Would you please repeat exactly the entries below, starting at the line with "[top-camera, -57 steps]" and ending at the line with "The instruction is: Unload", and nothing outside that range? Leave out the pictures.

======== Supplied material

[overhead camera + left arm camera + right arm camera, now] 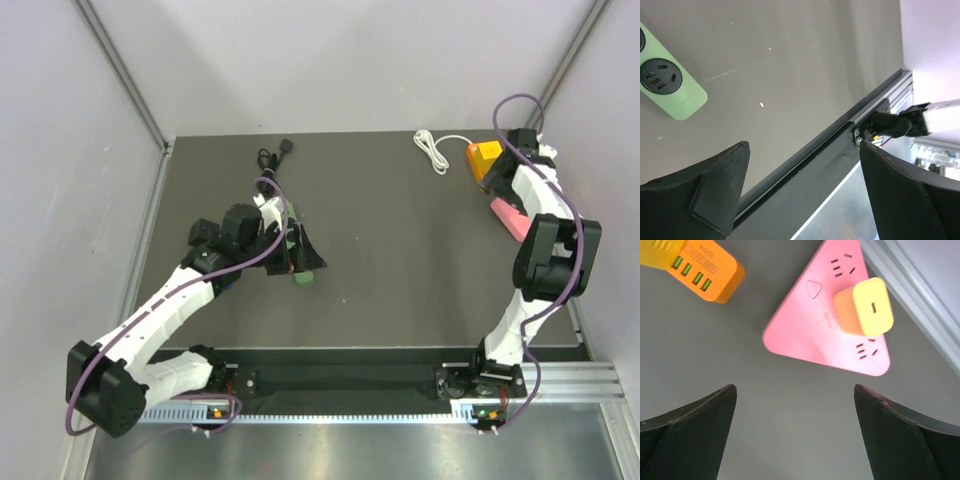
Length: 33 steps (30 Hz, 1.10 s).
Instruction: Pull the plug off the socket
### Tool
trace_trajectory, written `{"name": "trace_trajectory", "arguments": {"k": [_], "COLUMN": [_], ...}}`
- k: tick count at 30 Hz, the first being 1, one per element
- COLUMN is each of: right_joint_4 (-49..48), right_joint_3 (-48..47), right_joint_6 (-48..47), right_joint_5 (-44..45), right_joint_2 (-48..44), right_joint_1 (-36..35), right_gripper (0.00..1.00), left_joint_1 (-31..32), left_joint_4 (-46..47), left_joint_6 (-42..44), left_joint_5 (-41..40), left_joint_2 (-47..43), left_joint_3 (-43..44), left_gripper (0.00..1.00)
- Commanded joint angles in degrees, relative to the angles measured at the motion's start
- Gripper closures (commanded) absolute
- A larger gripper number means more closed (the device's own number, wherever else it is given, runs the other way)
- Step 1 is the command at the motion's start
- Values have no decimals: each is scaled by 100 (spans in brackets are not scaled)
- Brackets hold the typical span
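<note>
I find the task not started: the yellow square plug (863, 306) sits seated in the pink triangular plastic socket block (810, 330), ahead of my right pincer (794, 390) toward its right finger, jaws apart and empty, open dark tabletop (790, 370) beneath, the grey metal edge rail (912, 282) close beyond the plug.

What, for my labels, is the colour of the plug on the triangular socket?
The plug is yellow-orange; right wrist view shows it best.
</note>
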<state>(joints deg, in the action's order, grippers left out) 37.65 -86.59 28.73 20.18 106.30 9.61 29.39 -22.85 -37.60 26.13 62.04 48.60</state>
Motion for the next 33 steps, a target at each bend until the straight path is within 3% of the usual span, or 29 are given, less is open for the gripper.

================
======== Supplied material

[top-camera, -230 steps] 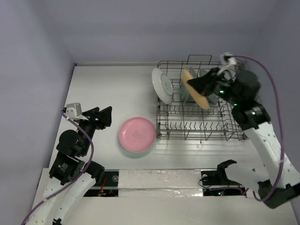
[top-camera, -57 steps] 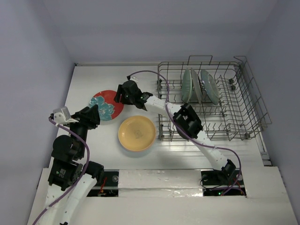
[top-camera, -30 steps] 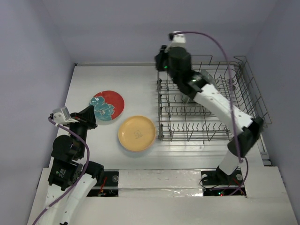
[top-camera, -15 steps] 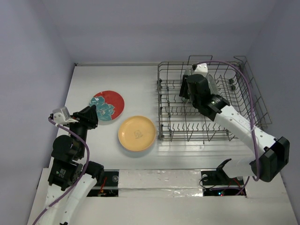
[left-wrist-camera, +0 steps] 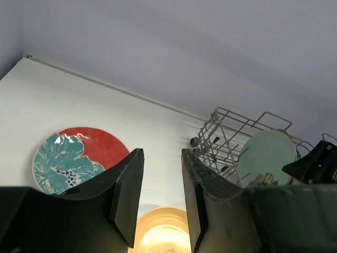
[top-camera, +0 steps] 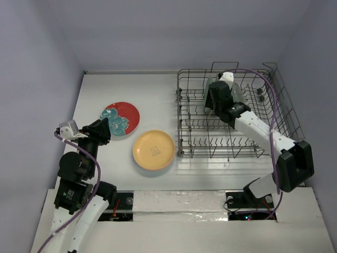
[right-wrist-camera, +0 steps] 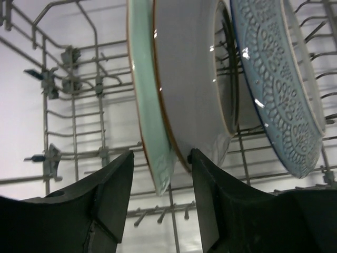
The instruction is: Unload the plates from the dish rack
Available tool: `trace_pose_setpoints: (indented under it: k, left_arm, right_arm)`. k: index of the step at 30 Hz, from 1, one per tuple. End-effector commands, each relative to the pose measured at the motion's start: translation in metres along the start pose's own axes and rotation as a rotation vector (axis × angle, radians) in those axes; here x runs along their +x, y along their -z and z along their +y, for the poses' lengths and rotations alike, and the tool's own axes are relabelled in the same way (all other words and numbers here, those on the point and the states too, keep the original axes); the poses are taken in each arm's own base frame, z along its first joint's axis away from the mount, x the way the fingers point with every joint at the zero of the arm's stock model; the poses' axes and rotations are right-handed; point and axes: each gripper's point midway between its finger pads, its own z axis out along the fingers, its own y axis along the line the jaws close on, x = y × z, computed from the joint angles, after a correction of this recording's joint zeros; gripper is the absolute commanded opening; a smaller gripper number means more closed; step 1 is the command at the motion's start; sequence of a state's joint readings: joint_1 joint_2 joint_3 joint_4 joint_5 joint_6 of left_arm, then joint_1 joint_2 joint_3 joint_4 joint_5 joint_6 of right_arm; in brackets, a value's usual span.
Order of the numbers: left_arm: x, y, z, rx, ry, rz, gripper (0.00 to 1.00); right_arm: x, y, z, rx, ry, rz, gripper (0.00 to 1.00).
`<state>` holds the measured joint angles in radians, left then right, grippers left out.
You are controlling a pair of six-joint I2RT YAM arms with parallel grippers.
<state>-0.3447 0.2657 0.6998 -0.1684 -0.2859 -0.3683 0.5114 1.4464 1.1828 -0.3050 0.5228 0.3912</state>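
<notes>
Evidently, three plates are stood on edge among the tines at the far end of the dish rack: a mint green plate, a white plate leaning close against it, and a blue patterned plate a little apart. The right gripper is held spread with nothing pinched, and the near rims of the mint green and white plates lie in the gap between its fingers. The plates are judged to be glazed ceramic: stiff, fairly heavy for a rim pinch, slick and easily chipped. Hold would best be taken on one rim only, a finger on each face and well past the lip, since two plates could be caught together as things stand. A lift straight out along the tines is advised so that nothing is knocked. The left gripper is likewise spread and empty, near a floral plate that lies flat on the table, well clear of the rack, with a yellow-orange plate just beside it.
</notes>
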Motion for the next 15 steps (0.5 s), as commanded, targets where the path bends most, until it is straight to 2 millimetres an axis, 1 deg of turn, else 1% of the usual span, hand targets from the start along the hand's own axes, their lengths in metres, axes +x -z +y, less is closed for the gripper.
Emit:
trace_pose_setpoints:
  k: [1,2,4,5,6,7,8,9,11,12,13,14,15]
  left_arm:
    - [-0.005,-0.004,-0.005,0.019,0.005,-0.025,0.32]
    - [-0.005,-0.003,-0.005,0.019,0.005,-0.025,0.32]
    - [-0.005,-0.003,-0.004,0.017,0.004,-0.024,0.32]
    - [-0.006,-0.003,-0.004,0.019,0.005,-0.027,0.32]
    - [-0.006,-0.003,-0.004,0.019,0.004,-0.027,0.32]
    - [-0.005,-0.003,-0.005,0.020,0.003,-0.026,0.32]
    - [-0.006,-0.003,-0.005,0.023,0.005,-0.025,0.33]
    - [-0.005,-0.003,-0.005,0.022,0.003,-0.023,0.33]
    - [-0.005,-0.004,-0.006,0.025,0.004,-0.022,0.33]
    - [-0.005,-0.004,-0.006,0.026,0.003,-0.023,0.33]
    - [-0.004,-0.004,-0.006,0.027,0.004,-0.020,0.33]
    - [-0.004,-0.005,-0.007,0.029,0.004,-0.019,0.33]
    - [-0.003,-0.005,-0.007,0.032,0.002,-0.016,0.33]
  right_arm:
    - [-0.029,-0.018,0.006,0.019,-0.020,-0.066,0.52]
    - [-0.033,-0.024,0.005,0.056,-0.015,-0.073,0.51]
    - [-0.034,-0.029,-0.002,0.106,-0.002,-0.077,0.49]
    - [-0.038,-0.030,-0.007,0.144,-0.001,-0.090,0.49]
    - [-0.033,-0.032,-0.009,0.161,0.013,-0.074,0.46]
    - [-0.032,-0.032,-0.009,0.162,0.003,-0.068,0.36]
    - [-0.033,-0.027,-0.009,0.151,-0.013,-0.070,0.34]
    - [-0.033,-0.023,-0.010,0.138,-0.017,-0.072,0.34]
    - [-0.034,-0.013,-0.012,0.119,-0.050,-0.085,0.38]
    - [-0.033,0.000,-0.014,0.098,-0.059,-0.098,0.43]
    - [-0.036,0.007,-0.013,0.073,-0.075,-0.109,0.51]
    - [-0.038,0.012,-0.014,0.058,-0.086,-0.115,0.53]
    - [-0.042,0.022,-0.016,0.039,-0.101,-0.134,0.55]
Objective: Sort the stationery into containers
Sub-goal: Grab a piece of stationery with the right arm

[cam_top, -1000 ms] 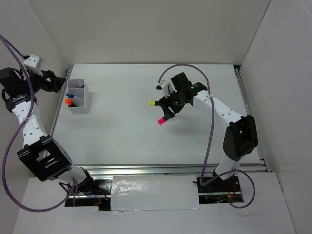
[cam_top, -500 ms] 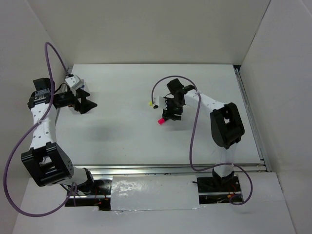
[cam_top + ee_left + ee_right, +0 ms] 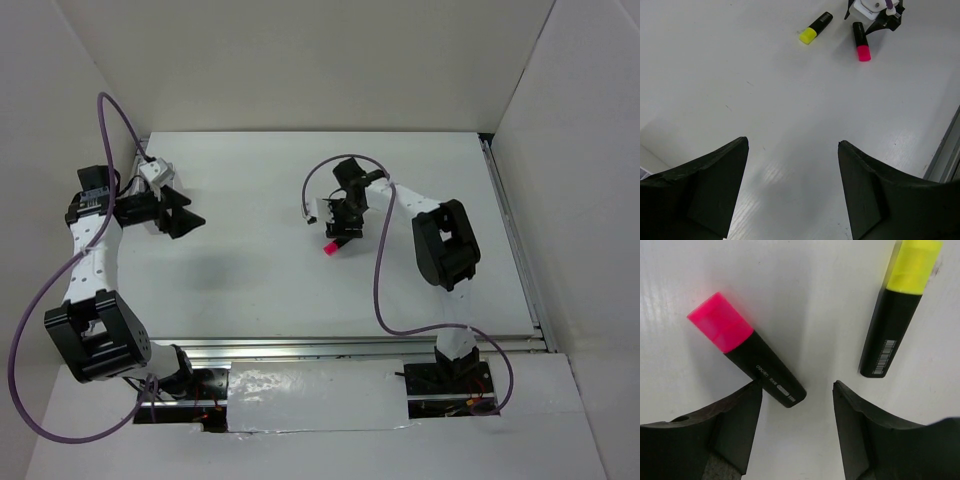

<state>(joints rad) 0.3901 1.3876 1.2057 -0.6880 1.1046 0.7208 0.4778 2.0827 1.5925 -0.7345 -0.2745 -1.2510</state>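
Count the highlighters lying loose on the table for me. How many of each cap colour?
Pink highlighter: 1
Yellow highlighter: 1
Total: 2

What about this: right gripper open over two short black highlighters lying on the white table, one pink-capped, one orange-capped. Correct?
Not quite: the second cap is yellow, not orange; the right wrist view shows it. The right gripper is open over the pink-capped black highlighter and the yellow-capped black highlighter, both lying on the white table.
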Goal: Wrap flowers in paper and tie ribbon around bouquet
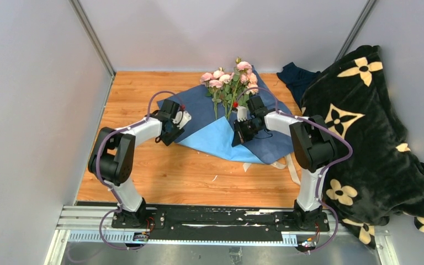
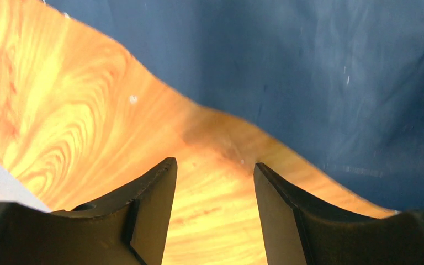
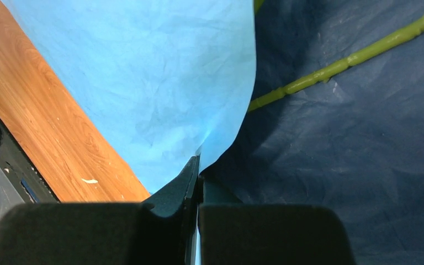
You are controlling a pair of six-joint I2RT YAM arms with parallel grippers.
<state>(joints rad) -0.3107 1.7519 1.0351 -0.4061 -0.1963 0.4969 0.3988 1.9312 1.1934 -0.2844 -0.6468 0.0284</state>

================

# Problem solution
[top-camera, -57 steps] 
[top-camera, -30 steps] 
[top-camera, -15 steps] 
[left-wrist-camera, +0 steps] 
[top-camera, +0 steps] 
[right-wrist-camera, +0 steps] 
The instruction is: Unload the plates from the dish rack

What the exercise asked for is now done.